Work item: Below are records; how many of their lines contain "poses"? Reply with the number and no other words.

..........

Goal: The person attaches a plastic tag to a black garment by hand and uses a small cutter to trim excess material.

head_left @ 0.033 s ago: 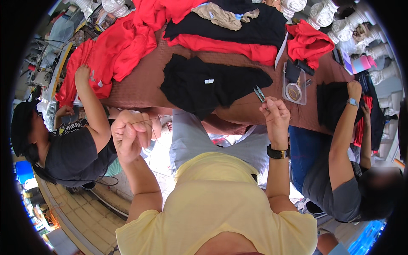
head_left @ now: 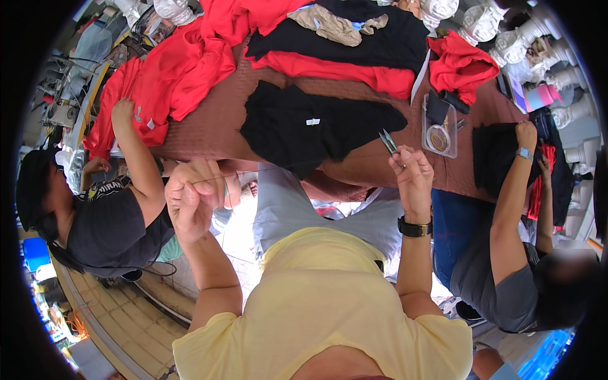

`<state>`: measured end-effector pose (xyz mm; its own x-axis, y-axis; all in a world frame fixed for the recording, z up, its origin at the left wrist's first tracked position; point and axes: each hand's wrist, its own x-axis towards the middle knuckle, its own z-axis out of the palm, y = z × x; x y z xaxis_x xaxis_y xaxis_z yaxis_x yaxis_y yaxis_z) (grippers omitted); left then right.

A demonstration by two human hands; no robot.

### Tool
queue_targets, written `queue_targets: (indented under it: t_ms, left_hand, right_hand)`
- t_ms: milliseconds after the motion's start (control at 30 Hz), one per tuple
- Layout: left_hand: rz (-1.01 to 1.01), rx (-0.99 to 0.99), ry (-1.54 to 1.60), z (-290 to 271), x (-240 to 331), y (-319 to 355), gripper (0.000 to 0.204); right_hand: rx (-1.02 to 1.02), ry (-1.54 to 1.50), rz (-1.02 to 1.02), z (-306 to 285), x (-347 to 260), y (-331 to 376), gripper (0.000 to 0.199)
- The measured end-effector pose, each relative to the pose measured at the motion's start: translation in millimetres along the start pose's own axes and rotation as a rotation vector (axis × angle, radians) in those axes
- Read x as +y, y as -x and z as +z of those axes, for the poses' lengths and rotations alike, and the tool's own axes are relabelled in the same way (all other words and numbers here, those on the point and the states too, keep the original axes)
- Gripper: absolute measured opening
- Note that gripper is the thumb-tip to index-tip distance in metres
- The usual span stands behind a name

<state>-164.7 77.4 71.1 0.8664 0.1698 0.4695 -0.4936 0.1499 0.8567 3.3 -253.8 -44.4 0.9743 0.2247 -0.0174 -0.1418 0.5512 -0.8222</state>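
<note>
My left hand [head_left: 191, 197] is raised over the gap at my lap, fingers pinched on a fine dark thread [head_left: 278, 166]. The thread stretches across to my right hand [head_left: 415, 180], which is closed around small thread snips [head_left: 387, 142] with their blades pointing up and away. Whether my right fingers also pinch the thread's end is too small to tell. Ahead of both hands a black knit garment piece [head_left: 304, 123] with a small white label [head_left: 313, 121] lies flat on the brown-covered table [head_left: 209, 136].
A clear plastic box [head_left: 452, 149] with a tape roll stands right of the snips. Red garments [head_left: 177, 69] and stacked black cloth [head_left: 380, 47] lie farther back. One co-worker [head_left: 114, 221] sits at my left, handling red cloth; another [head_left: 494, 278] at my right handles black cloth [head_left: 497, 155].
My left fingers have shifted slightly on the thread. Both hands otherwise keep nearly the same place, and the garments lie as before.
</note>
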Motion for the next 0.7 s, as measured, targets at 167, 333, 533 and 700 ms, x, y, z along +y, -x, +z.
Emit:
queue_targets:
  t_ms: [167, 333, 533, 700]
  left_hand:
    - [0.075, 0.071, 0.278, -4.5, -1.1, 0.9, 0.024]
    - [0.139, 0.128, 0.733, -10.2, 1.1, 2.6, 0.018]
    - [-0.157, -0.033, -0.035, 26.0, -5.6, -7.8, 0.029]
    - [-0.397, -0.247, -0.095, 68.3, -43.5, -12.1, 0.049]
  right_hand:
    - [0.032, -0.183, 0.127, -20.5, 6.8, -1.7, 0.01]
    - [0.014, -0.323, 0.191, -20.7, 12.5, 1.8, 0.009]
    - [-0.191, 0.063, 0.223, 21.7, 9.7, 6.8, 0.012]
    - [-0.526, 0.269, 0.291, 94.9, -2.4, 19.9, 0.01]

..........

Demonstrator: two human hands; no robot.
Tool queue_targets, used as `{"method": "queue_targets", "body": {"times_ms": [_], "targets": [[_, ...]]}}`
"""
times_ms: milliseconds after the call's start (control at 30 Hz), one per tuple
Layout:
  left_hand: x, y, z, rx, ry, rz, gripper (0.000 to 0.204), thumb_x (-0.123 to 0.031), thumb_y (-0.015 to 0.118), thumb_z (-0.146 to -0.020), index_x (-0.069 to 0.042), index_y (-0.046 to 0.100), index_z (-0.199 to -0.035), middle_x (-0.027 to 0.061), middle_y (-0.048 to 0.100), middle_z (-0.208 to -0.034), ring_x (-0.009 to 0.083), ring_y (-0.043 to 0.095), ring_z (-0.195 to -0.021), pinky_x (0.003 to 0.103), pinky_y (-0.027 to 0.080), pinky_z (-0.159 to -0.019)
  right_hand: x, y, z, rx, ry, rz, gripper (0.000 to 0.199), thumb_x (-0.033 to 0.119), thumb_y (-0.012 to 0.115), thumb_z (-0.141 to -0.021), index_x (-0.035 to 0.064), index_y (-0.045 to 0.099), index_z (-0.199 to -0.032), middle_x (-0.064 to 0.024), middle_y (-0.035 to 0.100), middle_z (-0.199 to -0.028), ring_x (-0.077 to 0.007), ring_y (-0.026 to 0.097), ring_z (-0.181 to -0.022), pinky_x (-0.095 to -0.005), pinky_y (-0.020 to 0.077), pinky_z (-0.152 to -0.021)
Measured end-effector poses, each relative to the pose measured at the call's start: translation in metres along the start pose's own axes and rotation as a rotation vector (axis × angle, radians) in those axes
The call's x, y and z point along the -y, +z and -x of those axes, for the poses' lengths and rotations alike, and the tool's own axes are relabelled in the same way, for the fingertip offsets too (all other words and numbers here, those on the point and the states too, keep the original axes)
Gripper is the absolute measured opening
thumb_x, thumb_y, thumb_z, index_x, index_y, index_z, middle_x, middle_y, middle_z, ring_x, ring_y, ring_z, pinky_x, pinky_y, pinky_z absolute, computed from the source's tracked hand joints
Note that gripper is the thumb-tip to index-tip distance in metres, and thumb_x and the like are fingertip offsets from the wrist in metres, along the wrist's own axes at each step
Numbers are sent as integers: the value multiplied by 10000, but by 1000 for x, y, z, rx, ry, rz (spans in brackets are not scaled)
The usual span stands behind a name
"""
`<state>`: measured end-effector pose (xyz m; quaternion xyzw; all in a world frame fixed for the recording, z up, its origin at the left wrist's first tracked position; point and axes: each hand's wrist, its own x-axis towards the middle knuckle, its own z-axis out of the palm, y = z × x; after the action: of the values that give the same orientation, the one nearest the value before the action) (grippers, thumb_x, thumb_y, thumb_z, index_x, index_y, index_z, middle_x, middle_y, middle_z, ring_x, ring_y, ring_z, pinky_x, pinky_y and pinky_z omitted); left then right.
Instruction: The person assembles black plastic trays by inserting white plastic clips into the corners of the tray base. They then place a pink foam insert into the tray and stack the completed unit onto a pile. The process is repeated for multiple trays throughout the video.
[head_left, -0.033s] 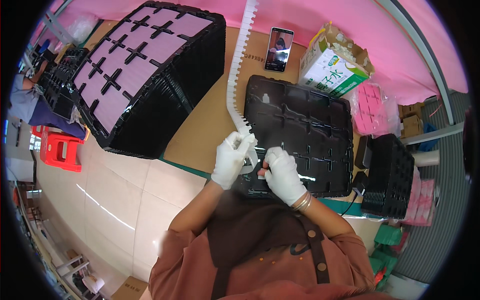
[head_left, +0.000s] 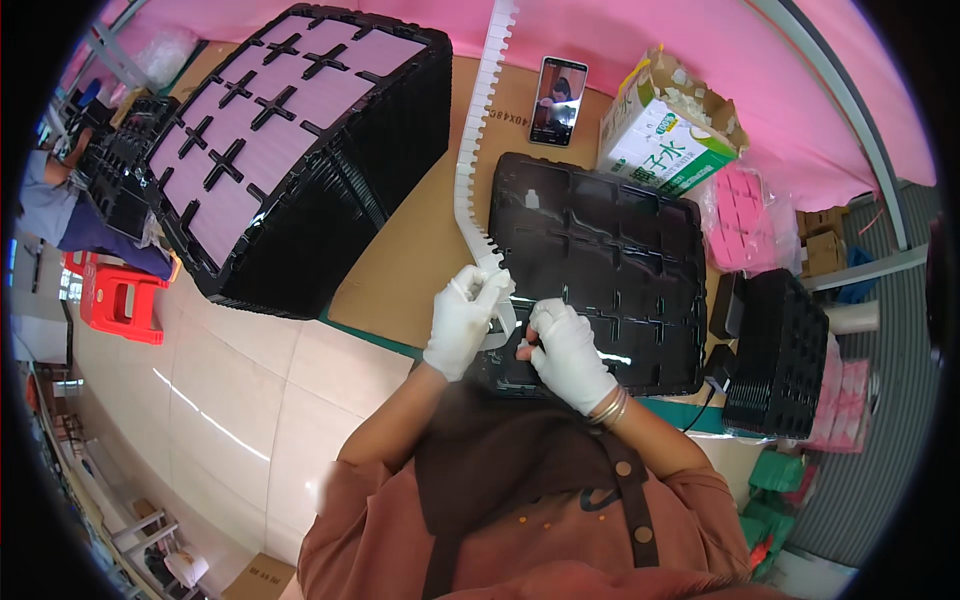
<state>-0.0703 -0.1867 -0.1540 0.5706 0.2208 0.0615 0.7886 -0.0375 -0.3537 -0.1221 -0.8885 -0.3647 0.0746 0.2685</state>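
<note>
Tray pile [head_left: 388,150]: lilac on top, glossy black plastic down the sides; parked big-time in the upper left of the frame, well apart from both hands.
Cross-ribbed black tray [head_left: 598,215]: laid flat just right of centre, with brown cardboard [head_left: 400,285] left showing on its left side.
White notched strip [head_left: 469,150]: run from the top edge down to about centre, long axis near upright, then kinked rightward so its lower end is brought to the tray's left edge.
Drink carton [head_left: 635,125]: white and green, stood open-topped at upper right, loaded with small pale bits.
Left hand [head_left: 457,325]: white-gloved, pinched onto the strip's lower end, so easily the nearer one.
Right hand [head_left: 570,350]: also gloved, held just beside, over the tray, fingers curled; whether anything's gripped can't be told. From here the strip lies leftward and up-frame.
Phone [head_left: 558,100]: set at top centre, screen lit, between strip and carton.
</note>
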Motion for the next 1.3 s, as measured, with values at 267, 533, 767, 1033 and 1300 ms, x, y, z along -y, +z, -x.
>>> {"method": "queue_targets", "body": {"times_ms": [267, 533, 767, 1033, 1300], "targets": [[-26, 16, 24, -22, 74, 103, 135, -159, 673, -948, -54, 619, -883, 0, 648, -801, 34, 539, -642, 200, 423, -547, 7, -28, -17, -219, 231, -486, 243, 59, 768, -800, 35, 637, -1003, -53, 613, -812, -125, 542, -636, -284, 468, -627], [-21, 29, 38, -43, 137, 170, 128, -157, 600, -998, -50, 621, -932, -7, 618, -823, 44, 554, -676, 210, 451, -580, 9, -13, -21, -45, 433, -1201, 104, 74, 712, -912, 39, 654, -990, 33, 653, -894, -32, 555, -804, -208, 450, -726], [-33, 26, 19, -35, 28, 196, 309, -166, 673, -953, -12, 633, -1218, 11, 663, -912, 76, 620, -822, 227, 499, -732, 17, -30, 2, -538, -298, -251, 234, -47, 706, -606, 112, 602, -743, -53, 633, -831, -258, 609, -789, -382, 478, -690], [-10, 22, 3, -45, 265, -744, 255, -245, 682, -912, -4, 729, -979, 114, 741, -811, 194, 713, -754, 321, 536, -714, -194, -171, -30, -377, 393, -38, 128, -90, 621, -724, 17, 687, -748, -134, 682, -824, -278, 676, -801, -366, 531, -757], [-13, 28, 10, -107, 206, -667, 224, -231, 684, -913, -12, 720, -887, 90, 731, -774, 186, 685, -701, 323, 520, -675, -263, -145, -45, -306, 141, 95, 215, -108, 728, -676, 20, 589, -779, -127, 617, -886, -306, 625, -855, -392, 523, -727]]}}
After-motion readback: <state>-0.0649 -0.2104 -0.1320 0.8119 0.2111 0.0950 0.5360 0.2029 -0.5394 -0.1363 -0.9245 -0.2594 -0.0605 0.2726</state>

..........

Reply to the task: 3